Anna (le générique de fin souligne ce que le film doit à Ariane Ascaride, irréprochable actrice et co-scénariste primée à Rome, ou au fidèle Renato Berta, brillant directeur de la photographie – L’Année des méduses, Au revoir les enfants, Adultère (mode d’emploi) – en charge des premiers jours de tournage, avant l’arrivée de Pierre Milon, émérite complice de Laurent Cantet, Entre les murs ou non), sous ses faux airs de justicière dans la ville, d’étrangère candide, argentée, fière, robuste, butée, fragilisée, de reine armée véhiculée par un vieux serviteur énamouré, nous entraîne avec elle dans son élan de retour et de désamour, d’emprise et de « responsabilité ». Elle se laisse envahir par la beauté des lieux, des gueux, elle règle leur compte aux dangereux, elle assiste de ses yeux aux fiançailles subites de sa « fille d’Arménie » avec un « beau ténébreux » au front couvert d’une écharpe rouge (décidément) en tissu d’acquiescement, d’union à demeure. La coiffeuse ne partira plus, ne partira pas, pas plus que le toubib français dans son dispensaire itinérant, venu soigner les gosses et les mères sans ressources mais pas sans sourires ni courage (majuscule incluse). Contrairement à eux tous, belle cohorte populaire, sincère, altière, que l’objectif sait saisir superbement, avec un subjectivisme sonore de voix off, de rimes-réminiscences de montage (signé Bernard Sasia), l’héroïne reviendra au port d’Albert Londres, « porte du Sud » ouverte à tous les migrants dès ses commencements (il existe des « Arméniens de Marseille », il en existe itou des Corses). Le Voyage en Arménie s’achève au bord de l’aéroport, par un vieil homme en train de pleurer sans s’apitoyer, de formuler à son amie (l’amitié avec le « général », impeccable Gérard Meylan, pourrait évoluer en romance, en écho au couple plébiscité de Marius et Jeannette, loin du mari compréhensif, éphémère et attachant Jean-Pierre Darroussin) son vœu de voir un jour le sommet enneigé, bienheureusement privé de minerais à monnayer, « rendu » par la Turquie à l’Arménie. Aucune amertume dans ses propos, nul désaccord rassis, a contrario, une reconnaissance de cœur et d’identité – des hommes comme lui, comme nous tous – en support de paix prochaine, d’harmonie regagnée.

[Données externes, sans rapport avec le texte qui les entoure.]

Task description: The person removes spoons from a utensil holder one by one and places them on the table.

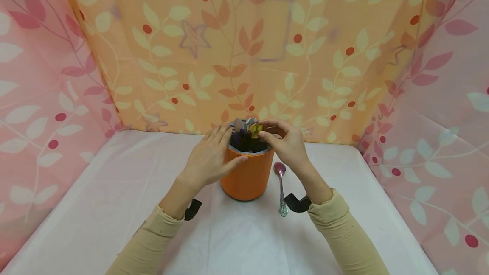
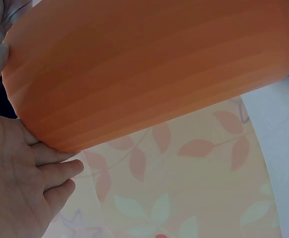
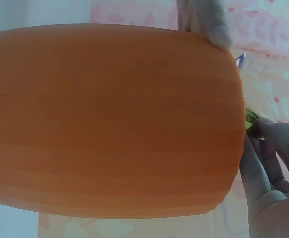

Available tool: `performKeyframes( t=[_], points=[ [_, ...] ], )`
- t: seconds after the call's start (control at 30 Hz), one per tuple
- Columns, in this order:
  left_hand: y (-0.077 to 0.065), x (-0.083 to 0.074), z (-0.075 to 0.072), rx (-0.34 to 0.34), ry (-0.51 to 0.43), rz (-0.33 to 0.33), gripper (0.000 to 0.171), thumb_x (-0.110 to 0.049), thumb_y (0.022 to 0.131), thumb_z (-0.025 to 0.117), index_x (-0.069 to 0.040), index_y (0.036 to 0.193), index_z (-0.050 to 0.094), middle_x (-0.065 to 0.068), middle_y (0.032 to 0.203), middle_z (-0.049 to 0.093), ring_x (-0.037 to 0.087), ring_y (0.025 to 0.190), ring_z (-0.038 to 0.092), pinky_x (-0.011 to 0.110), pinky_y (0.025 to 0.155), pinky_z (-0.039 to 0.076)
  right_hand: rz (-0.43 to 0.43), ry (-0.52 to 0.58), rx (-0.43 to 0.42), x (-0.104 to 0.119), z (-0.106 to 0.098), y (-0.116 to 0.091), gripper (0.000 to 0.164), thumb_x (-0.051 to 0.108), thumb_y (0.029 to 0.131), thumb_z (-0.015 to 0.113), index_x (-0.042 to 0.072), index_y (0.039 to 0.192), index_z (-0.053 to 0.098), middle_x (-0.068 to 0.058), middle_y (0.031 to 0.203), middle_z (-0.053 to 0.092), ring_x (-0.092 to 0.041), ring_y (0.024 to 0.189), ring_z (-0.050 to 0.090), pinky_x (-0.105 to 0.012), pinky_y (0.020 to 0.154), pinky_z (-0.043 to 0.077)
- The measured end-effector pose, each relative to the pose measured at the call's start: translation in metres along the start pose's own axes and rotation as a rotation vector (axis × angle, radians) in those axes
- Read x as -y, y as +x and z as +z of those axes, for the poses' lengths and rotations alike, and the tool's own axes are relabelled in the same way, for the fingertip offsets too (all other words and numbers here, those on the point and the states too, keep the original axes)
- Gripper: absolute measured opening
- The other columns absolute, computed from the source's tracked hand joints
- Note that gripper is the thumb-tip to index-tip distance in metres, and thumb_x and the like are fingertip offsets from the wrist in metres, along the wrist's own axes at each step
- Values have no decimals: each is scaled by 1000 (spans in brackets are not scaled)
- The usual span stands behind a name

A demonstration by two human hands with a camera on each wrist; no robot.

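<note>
On the counter (image 1: 244,241), a pink-headed spoon (image 1: 280,183) points its handle toward the near edge. Behind and left, the orange pot (image 1: 248,175) stands upright. The left grip (image 1: 208,156), wide and straight-fingered, lies along its rim; the right grip (image 1: 286,141), narrow, pinches a yellow piece (image 1: 255,130) at its mouth. Apparent step: positioning this piece. Next move likely calls for a steadied pot; clustered objects (image 1: 240,126) crowd the mouth. Patterned cloth (image 1: 237,54) hangs beyond the far edge.

A slim metallic spoon with a pink bowl and ornate teal handle end (image 1: 281,186) lies on a white tablecloth (image 1: 244,241), bowl pointing away. Behind hangs a yellow-orange backdrop sheet (image 1: 237,71) with pale leaves and red dots, flanked by a pink leaf-printed left sheet (image 1: 34,113) and a pink leaf-printed right sheet (image 1: 431,101).
</note>
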State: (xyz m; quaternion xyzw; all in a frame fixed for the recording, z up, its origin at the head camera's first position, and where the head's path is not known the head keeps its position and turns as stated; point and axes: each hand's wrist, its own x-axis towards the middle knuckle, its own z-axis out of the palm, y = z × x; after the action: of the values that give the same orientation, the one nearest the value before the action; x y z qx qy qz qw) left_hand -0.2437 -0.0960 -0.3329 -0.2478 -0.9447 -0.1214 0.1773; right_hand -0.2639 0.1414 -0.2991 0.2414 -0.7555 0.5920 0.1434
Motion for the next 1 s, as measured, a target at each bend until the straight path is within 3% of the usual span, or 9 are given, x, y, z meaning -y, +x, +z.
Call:
performKeyframes(
  t=[0.13,0.4,0.6,1.0],
  points=[
    [0,0,0,6,0,-2,96,-69,100,51,6,158,36,22,166,32,38,156,27,52,126,26,18,39,14,6,-4,2,28,-4,93,75,-8,121,70,-23,111,70,-15,91,72,-30,81,63],
    [0,-1,-2,16,-3,-7,96,-69,100,51,6,158,36,21,167,31,38,156,26,52,126,25,16,64,8,17,-10,8,30,-5,92,75,-9,122,70,-20,106,72,-15,89,72,-29,83,63],
    [0,0,-1,15,-6,-8,96,-69,100,51,6,158,36,21,167,32,38,156,26,52,127,24,-3,73,-7,24,-15,9,29,-2,93,76,-7,122,71,-11,105,74,-16,90,73,-29,81,63],
    [0,1,0,11,-6,-11,96,-70,100,49,5,158,36,20,168,30,37,157,25,51,127,23,-42,257,-62,43,-30,9,26,-8,94,71,-7,120,68,-5,111,73,-19,95,74,-38,86,63]
  ],
)
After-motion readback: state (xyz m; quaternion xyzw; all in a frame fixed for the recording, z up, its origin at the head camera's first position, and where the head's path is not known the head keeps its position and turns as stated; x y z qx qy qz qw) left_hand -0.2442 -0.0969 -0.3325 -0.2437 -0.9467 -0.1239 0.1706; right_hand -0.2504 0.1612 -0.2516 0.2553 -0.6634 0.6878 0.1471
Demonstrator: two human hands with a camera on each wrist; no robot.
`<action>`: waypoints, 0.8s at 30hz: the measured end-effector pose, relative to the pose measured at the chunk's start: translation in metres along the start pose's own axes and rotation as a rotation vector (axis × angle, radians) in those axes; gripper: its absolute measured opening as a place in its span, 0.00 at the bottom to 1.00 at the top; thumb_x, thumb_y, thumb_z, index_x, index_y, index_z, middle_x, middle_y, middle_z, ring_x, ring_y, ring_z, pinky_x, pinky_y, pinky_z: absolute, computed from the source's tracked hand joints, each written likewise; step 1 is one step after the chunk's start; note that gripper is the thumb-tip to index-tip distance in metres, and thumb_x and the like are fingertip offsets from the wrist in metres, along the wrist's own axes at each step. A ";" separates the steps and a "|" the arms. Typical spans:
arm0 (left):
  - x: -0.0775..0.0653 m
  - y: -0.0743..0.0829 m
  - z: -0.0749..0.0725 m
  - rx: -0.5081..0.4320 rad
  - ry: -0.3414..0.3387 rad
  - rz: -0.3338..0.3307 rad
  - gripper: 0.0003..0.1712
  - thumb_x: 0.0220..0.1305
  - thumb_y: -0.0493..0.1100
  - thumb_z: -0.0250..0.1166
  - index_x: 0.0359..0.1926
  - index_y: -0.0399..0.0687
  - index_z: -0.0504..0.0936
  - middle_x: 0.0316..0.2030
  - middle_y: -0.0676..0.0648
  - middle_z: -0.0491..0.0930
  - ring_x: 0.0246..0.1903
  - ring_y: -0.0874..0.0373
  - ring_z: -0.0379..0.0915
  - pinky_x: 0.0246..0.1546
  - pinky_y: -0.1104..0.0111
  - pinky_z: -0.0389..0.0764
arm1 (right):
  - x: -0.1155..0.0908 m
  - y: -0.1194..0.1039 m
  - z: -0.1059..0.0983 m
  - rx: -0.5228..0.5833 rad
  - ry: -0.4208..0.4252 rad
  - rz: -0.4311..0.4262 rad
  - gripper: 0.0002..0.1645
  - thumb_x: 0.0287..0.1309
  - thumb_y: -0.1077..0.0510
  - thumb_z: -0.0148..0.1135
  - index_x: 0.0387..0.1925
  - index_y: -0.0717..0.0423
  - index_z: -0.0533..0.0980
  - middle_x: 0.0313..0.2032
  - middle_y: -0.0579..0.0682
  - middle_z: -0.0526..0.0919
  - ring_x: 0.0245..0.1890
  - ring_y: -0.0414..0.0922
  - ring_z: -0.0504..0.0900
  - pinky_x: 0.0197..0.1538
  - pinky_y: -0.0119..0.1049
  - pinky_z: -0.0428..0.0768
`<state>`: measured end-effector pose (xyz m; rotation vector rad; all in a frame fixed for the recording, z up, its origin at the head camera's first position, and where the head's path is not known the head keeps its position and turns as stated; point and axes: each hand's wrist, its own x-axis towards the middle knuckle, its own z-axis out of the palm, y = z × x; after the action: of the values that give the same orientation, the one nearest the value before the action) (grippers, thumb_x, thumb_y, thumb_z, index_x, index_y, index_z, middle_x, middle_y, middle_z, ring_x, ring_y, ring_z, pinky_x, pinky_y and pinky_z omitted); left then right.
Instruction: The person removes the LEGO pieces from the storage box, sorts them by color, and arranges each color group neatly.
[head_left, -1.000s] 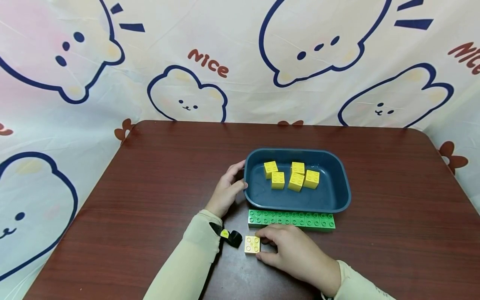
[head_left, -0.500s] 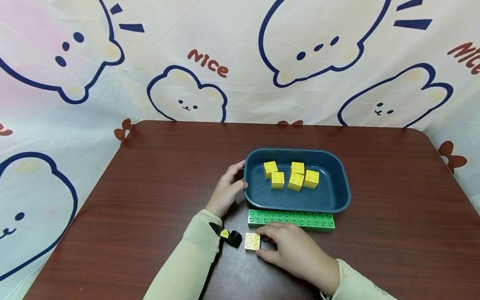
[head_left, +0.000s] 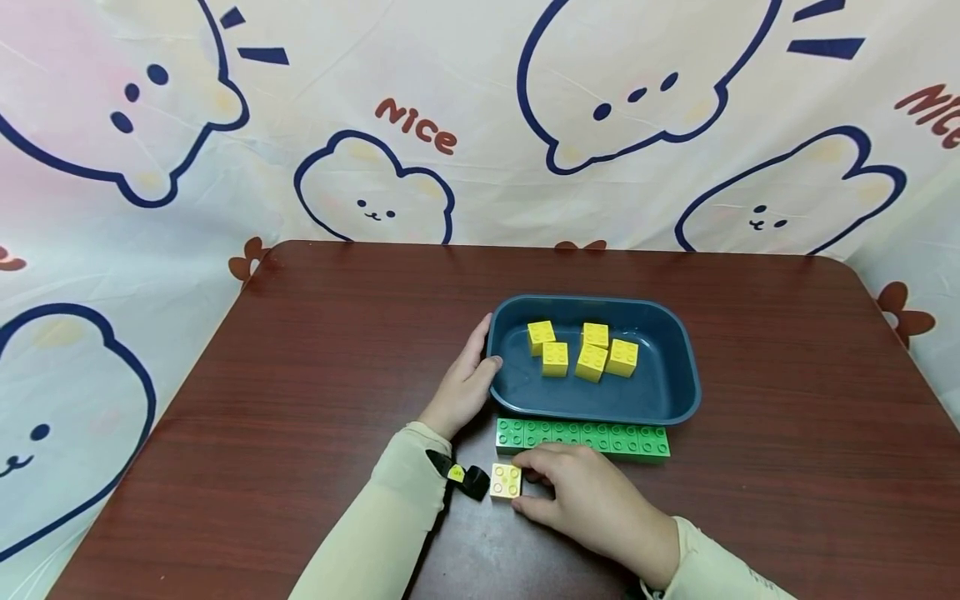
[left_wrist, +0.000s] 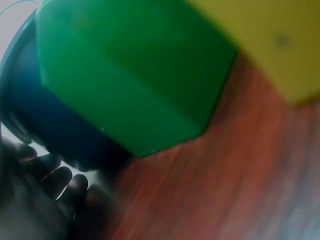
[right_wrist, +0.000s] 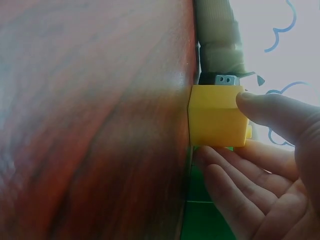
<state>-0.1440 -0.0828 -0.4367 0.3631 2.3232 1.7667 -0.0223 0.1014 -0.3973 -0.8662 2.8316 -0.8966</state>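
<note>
Our right hand [head_left: 592,504] pinches a 2x2-stud yellow toy block [head_left: 506,482]: thumb on the near side, index finger on the far side, hand coming in from the near right. In the right wrist view the other fingers extend, slightly bent. Our left hand [head_left: 461,396] grips the left end of the blue tray [head_left: 660,392], thumb lapping the rim, fingers along the outer wall; forearm slants in from the near left.

Pinched block: studs up, upright, base at the brown table [head_left: 750,383]. Top looks pale cream from the head, solid yellow and smooth-sided from the right wrist. It sits just near of the green block row's [head_left: 637,442] left end, right of our black wrist device [head_left: 472,482]. Five more yellow blocks [head_left: 591,363] lie in the tray, far of the green row.
</note>
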 end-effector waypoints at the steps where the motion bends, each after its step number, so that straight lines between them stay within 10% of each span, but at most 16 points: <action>1: 0.000 0.000 0.001 0.008 0.005 -0.001 0.36 0.76 0.42 0.48 0.81 0.56 0.48 0.78 0.56 0.50 0.76 0.59 0.44 0.74 0.50 0.50 | 0.000 0.000 0.000 -0.003 0.005 -0.005 0.19 0.52 0.51 0.77 0.45 0.53 0.84 0.37 0.41 0.86 0.35 0.34 0.80 0.40 0.34 0.81; 24: -0.001 0.001 0.008 0.003 0.061 0.012 0.34 0.79 0.42 0.42 0.81 0.51 0.47 0.78 0.54 0.49 0.76 0.58 0.43 0.74 0.52 0.50 | -0.002 0.001 -0.003 -0.002 0.013 -0.010 0.18 0.51 0.52 0.77 0.44 0.53 0.85 0.39 0.41 0.86 0.36 0.33 0.80 0.40 0.34 0.81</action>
<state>-0.1402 -0.0756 -0.4376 0.3285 2.3696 1.8050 -0.0217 0.1048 -0.3958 -0.8786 2.8418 -0.9040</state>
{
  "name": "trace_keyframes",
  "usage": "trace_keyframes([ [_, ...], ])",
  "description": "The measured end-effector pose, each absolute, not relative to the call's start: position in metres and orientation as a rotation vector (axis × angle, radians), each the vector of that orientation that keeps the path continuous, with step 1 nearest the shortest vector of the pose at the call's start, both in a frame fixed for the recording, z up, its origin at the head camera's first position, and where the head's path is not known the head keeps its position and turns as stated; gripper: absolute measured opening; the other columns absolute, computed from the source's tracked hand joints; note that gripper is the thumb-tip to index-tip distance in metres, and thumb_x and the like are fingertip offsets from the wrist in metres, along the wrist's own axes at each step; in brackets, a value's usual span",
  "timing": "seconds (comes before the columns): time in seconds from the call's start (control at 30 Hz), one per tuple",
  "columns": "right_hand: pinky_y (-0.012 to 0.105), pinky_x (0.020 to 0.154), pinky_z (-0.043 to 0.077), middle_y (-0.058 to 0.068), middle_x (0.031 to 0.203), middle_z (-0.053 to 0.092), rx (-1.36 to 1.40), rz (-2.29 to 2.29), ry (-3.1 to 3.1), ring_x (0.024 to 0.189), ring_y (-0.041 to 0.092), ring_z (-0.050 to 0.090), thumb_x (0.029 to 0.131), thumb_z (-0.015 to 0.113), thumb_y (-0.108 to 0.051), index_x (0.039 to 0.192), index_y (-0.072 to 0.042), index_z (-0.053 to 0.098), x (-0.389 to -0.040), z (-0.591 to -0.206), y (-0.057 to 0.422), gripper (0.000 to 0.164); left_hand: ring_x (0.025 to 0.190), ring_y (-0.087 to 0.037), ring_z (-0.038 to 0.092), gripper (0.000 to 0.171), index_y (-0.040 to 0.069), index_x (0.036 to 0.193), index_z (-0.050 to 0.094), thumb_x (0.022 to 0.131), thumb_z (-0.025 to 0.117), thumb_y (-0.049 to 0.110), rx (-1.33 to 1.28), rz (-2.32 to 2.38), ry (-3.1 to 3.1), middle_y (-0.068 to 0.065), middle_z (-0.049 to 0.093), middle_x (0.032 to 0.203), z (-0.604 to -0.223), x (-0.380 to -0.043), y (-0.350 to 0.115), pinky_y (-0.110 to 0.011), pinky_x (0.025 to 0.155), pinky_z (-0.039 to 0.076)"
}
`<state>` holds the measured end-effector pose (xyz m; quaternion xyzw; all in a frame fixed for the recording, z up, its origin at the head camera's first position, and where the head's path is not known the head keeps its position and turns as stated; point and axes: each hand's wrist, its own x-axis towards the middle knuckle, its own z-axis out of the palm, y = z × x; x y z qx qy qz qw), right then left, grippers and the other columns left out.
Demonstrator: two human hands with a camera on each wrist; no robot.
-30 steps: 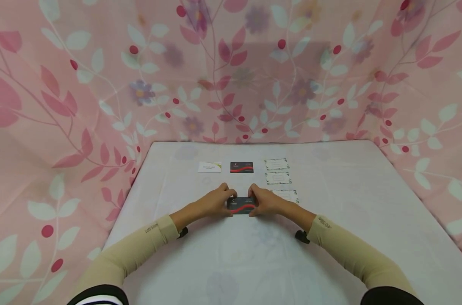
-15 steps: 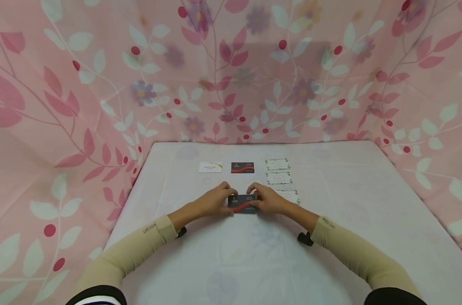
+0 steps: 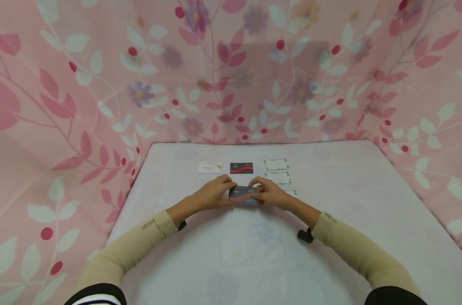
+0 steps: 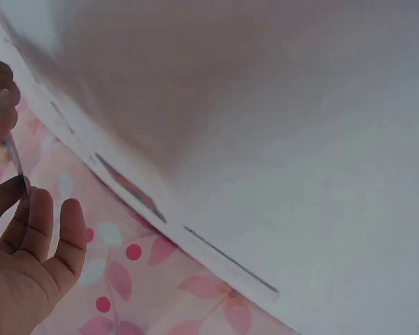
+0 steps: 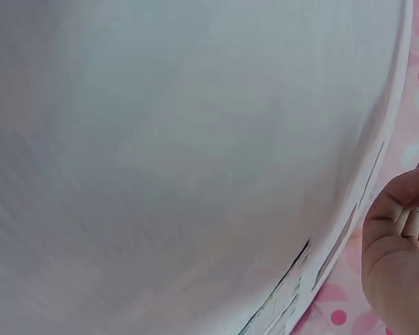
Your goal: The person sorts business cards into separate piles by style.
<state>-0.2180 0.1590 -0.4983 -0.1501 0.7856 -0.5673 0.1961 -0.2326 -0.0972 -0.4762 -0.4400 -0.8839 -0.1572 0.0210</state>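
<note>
Both hands hold one dark grey business card (image 3: 243, 193) with a red wavy stripe, its printed face toward the head camera. My left hand (image 3: 214, 192) pinches its left end, and my right hand (image 3: 272, 193) pinches its right end. In the left wrist view the card shows as a thin edge (image 4: 15, 157) between the fingers of the left hand (image 4: 28, 265). Only part of the right hand (image 5: 401, 251) shows at the side of the right wrist view. Behind the held card, a matching black and red card (image 3: 241, 168) lies flat on the table.
A white card (image 3: 209, 168) with a green corner lies left of the black one. To the right, leaf-bordered cards (image 3: 276, 164) form a column, the nearest partly covered by the right hand. The white-covered table (image 3: 330, 178) meets a pink floral cloth (image 3: 231, 84) behind.
The held card has moved away from the body, toward the row of cards, and appears raised. The right fingers have shifted their hold on its right end.
</note>
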Motion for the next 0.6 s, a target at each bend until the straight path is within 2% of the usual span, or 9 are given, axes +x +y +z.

Robert Guédiguian, accessoirement soutien pardonnable des discutables parangons (d’une « utopie » gauchiste) Benoît Hamon & Jean-Luc Mélenchon, ne craint pas le soulignement, la générosité du trait (forcé, trop simplifié, lui reprochent ses détracteurs ou ses amateurs de malentendu) et il fait figurer dans le cadre, à droite, une grue, rouge, of course, en métaphore réaliste d’une histoire qui reste à construire, à écrire, à filmer. Son Arménie à lui, irréductible à une quelconque exclusive, autarcie, s’adresse à chacun, à chacune, à ceux qui rêvent encore de lendemains meilleurs et s’avèrent, de force ou de gré, prêts à agir afin de les faire advenir, au prix d’une balle (de trois), d’un brushing, d’une étreinte ou d’une larme silencieuse, retenue. La grâce et l’urgence de ce beau et grand petit film méritent amplement sa redécouverte (sortie en 2006) adulte et alerte – ne craignez pas d’embarquer pour votre intériorité, de déguster un film-café fort et tendre, fluide et corsé.